A New Milestone in Artistic Freedom: James Aksman-Glosz reviews Matthys Gerber at the Museum of Contemporary Art, Sydney

Matthys Gerber 2015 at the Museum of Contemporary Art, Sydney from 22 September to 6 December 2015.

Matthys Gerber, 2015, installation view Picture: courtesy of Liam Kesteven Photography
Matthys Gerber, Matthys Gerber, 2015, installation view. Picture: courtesy of Liam Kesteven Photography

For decades, in the contemporary art world, painting has been under siege. Art theorists have attacked painting for the myth that surrounds it, bombarded painting with claims that it has lost its seductive qualities and the ability to persuade. And even its illustrious history has been under fire with predictions that it’s no longer relevant. Nevertheless, painting has endured through its many iterations. With many of those versions explored in virtuoso painter Matthys Gerber’s thirty-five-year career, on show in the survey exhibition Matthys Gerber (2015) at the Museum of Contemporary Art (MCA).

MCA senior curator Natasha Bullock has marked this exhibition’s design with her distinct curatorial layout and planning. Through her design concepts that incorporate cinematic film techniques with contemporary survey methodologies.
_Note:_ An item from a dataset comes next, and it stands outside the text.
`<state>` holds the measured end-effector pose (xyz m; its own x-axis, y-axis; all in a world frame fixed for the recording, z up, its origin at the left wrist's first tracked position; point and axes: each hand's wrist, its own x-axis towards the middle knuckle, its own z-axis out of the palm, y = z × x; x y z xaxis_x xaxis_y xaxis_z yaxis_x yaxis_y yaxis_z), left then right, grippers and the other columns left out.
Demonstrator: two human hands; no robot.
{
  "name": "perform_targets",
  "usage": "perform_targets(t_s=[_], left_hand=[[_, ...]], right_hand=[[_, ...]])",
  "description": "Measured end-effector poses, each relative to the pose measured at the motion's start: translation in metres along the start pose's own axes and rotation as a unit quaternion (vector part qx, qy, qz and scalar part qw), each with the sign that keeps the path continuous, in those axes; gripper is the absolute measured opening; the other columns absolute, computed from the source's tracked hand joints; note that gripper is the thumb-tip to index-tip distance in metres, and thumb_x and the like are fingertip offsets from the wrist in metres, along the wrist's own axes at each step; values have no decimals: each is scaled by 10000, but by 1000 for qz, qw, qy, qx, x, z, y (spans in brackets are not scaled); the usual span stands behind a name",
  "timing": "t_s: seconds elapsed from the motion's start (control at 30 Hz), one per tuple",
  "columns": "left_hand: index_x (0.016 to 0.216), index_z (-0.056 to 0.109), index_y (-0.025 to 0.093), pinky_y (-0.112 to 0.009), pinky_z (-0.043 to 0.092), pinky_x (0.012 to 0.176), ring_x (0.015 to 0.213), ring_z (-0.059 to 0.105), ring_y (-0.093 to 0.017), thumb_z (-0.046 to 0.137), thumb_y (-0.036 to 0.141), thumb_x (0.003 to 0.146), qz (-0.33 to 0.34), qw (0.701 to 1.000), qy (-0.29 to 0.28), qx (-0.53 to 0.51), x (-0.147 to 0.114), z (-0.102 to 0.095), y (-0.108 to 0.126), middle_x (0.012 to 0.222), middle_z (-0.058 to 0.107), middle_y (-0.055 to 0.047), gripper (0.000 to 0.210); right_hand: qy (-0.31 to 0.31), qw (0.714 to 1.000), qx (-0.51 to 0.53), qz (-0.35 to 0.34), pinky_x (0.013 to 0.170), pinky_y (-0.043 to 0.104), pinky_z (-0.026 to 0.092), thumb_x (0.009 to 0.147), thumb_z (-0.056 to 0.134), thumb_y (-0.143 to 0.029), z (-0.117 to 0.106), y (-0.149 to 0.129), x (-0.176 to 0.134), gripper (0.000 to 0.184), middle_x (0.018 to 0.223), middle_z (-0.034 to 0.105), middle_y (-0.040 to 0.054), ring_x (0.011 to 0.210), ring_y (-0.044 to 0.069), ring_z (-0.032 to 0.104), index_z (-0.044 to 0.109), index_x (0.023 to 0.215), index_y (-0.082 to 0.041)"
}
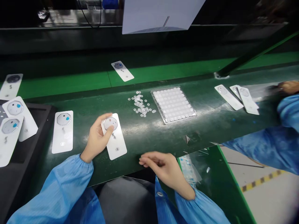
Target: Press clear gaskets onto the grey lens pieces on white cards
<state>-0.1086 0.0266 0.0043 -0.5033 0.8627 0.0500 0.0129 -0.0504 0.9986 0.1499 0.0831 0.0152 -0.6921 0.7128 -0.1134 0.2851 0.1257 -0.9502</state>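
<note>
My left hand (pixel 97 137) grips a white phone back cover (pixel 117 144) by its upper left edge, with the thumb over the round grey camera area. The cover is flat on or just above the green bench. Over the bench's front edge is my right hand (pixel 163 168), its fingers curled together toward the thumb; anything between them is too small or hidden to make out. Beyond the held cover lies a loose scatter of small clear round pieces (pixel 141 107). A clear tray (pixel 166 122) full of rows of white round pieces sits right of them. Another white cover (pixel 62 133) lies to the left.
Several more covers (pixel 11 132) rest on a black surface (pixel 44 124) at left. One cover (pixel 122 71) lies on the green strip behind. At right are further covers (pixel 229 98) and a co-worker's blue sleeve (pixel 263 149). A white panel (pixel 161 15) hangs above.
</note>
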Motion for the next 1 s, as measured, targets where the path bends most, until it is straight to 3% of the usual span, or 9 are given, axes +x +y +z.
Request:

Following a similar direction evident in Bullock’s past curatorial projects such as Parallel Collisions: 2012 Adelaide Biennial of Australian Art (co-curated with Alexie Glass-Kantor). Where they utilised the concept of the tracking shot filmmaking technique, which is made clear in how they created a complex dialogue between artworks, while still maintaining a visual rhythm that accelerates at a steady pace. This concept is reminiscent of the long tracking shot in Orson Welles’s classic noir film Touch of Evil (1958). A three-minute excursion through a town in Mexico, and at the same time weaving together the added complexities of a newly married couple walking towards the country’s border and an impending car bomb explosion. The visual tension of the scene is unnerving and was created through the use of multiple perspectives and the extended duration of the tracking shot. Both of these things (multiple perspectives and duration or time) became valuable curatorial tools in making Parallel Collisions (2012) a success. It also proved to be a fertile testing ground for Bullock in meeting the perplexing demands of planning a survey show of Matthys Gerber’s historically dense and stylistically complex oeuvre.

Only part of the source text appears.